# REQUIRED WORK
Copy exactly the stretch of data below from the line with "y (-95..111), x" through the line with "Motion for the", including both of those lines.

*** DATASET EXTRACT Section Begins ***

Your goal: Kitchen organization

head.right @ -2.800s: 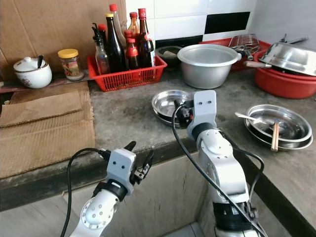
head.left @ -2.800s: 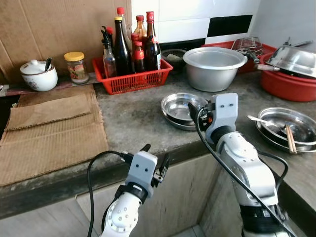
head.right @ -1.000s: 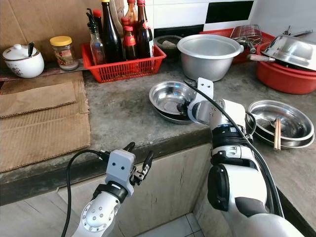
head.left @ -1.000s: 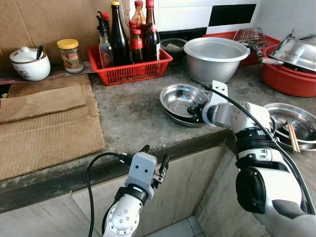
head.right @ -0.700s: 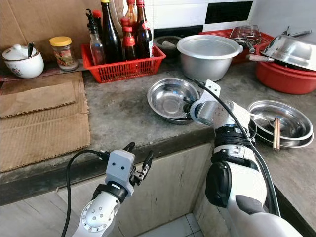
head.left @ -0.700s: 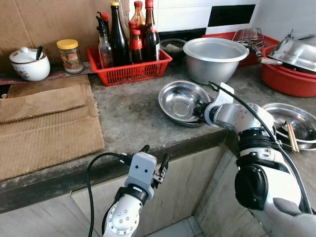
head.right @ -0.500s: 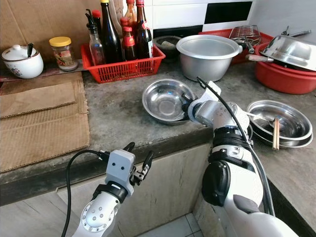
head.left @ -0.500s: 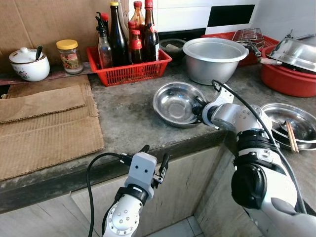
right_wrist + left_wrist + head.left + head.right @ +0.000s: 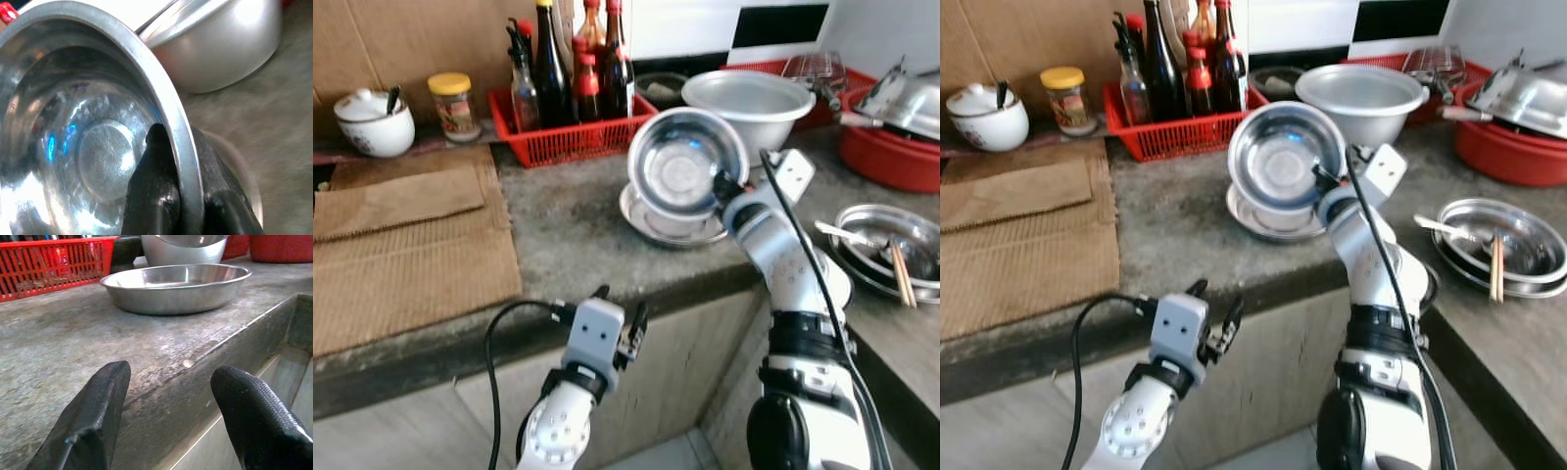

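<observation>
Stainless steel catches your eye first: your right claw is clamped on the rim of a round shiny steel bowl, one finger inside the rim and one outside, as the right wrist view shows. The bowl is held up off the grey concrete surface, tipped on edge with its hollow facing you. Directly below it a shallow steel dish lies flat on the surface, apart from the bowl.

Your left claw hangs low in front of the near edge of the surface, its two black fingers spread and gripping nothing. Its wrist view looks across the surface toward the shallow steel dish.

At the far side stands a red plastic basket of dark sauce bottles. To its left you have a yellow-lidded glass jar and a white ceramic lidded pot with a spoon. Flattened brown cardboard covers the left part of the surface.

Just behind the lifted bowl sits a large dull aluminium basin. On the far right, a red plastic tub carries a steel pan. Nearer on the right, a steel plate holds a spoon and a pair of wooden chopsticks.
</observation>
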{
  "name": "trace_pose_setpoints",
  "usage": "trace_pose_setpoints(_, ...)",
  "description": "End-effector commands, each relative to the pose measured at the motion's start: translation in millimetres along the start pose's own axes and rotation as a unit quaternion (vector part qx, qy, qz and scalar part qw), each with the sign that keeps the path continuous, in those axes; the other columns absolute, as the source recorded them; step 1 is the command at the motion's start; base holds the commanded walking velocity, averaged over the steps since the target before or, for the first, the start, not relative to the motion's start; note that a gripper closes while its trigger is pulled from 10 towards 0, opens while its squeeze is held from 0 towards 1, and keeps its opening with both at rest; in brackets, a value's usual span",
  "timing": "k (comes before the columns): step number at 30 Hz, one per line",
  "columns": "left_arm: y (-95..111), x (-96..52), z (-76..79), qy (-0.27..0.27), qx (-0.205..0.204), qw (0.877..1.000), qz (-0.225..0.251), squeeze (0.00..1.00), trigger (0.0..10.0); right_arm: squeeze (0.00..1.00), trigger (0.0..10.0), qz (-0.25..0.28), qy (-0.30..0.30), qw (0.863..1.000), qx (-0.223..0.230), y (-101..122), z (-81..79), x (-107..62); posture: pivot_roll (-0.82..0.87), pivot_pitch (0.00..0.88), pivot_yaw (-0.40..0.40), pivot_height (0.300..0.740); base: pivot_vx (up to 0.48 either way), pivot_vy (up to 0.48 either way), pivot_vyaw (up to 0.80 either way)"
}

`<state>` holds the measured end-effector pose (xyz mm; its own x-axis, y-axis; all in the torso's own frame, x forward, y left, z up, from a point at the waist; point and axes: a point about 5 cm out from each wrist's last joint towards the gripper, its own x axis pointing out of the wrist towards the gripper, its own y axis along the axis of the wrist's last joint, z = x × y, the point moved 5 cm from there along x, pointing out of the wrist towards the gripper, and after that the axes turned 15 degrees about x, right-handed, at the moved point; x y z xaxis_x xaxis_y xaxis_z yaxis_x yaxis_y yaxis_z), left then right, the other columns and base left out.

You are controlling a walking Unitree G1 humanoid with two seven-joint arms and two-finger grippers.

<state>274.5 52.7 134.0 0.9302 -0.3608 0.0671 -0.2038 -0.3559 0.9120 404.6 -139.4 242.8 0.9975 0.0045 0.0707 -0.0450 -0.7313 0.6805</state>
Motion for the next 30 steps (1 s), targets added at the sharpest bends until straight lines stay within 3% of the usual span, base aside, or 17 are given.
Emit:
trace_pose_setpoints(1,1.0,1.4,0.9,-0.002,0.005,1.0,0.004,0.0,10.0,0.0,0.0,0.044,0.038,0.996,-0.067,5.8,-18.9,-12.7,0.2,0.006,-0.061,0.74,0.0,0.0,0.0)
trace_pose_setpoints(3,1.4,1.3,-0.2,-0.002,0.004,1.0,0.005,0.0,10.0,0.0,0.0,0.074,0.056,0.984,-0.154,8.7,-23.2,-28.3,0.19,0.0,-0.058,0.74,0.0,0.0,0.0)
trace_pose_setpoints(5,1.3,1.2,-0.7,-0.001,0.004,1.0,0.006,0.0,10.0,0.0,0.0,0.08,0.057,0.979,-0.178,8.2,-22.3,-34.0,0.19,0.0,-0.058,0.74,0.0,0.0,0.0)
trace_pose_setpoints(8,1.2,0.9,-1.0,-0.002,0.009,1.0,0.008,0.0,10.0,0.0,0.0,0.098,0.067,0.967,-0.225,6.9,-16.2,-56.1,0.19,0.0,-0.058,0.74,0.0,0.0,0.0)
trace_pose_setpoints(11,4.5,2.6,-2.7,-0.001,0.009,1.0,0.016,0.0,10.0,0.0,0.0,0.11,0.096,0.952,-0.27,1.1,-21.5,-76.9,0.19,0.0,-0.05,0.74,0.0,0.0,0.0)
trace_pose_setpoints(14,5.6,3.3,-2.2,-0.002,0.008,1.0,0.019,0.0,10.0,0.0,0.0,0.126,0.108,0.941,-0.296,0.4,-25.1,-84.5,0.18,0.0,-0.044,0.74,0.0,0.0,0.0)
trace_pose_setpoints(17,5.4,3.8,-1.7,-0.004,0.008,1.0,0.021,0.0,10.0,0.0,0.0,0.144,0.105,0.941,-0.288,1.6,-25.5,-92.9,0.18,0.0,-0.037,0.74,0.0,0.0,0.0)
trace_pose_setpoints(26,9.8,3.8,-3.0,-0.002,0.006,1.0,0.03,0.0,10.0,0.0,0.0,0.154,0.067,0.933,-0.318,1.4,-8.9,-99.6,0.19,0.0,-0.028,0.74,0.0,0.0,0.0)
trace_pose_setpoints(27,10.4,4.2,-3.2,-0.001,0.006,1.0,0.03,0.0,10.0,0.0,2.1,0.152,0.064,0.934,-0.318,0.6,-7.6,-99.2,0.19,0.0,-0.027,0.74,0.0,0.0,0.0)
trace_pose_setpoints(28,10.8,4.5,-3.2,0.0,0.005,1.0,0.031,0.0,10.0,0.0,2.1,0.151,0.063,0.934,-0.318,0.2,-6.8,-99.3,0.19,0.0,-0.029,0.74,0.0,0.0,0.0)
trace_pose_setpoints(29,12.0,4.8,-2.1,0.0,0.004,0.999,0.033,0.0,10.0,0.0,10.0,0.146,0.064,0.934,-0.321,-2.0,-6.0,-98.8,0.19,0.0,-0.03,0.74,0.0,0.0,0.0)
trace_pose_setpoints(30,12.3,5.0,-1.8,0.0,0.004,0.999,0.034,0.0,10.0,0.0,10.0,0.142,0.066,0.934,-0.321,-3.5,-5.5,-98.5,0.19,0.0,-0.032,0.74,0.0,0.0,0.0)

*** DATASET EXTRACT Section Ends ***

# ANSWER BELOW
  "columns": "left_arm: y (-95..111), x (-96..52), z (-76..79), qy (-0.27..0.27), qx (-0.205..0.204), qw (0.877..1.000), qz (-0.225..0.251), squeeze (0.00..1.00), trigger (0.0..10.0); right_arm: squeeze (0.00..1.00), trigger (0.0..10.0), qz (-0.25..0.28), qy (-0.30..0.30), qw (0.863..1.000), qx (-0.223..0.230), y (-101..122), z (-81..79), x (-107..62); posture: pivot_roll (-0.82..0.87), pivot_pitch (0.00..0.88), pivot_yaw (-0.40..0.40), pivot_height (0.300..0.740); base: pivot_vx (up to 0.48 either way), pivot_vy (up to 0.48 either way), pivot_vyaw (up to 0.80 either way)"
}

`<state>` holds the measured end-effector pose (xyz mm; its own x-axis, y-axis; all in the torso's own frame, x forward, y left, z up, from a point at the waist; point and axes: a point about 5 cm out from each wrist's last joint towards the gripper, its own x axis pointing out of the wrist towards the gripper, its own y axis along the axis of the wrist's last joint, z = x × y, the point moved 5 cm from there along x, pointing out of the wrist towards the gripper, and after that the axes turned 15 degrees about x, right-handed, at the moved point; x y z xaxis_x xaxis_y xaxis_z yaxis_x yaxis_y yaxis_z), left then right, the other columns and base left out.

You are controlling a walking Unitree G1 humanoid with two seven-joint arms and two-finger grippers.

<state>274.5 52.7 134.0 0.9302 -0.3608 0.0671 -0.2038 -0.3559 0.9120 404.6 -139.4 242.8 0.9975 0.0045 0.0707 -0.0450 -0.7313 0.6805</state>
Motion for the next 30 steps (1 s), targets added at the sharpest bends until straight lines stay within 3% of the usual span, base aside, or 17 are given.

The exercise asks for nothing more.